** Supplied material follows **

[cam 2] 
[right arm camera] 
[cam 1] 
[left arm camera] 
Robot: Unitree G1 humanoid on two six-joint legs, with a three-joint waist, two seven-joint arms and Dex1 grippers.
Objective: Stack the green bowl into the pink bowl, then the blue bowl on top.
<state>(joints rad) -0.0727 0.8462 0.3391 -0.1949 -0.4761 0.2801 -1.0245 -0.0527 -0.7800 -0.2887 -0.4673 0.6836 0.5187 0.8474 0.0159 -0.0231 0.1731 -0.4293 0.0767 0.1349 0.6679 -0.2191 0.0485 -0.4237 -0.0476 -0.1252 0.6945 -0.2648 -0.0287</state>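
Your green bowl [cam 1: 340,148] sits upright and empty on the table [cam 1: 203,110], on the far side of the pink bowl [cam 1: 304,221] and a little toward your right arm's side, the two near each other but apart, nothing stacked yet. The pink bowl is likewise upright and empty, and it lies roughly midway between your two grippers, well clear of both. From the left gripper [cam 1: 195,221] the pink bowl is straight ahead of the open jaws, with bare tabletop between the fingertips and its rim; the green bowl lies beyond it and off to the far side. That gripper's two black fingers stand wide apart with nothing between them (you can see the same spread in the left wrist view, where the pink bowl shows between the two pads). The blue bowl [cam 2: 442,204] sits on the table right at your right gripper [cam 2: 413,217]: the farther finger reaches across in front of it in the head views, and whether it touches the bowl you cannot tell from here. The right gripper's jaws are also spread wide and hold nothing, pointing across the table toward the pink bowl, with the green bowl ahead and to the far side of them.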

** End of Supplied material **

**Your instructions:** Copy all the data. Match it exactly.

**Finished exercise:**
[cam 2] 
[right arm camera] 
[cam 1] 
[left arm camera] 
Robot: Unitree G1 humanoid on two six-joint legs, with a three-joint waist, two seven-joint arms and Dex1 grippers.
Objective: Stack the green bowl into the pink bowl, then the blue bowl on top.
<state>(joints rad) -0.0727 0.8462 0.3391 -0.1949 -0.4761 0.2801 -1.0245 -0.0527 -0.7800 -0.2887 -0.4673 0.6836 0.5187 0.8474 0.0159 -0.0231 0.1731 -0.4293 0.0767 0.1349 0.6679 -0.2191 0.0485 -0.4237 -0.0476 -0.1252 0.6945 -0.2648 -0.0287</state>
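Your green bowl [cam 1: 340,148] sits upright and empty on the table [cam 1: 203,110], on the far side of the pink bowl [cam 1: 304,221] and a little toward your right arm's side, the two near each other but apart, nothing stacked yet. The pink bowl is likewise upright and empty, and it lies roughly midway between your two grippers, well clear of both. From the left gripper [cam 1: 195,221] the pink bowl is straight ahead of the open jaws, with bare tabletop between the fingertips and its rim; the green bowl lies beyond it and off to the far side. That gripper's two black fingers stand wide apart with nothing between them (you can see the same spread in the left wrist view, where the pink bowl shows between the two pads). The blue bowl [cam 2: 442,204] sits on the table right at your right gripper [cam 2: 413,217]: the farther finger reaches across in front of it in the head views, and whether it touches the bowl you cannot tell from here. The right gripper's jaws are also spread wide and hold nothing, pointing across the table toward the pink bowl, with the green bowl ahead and to the far side of them.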

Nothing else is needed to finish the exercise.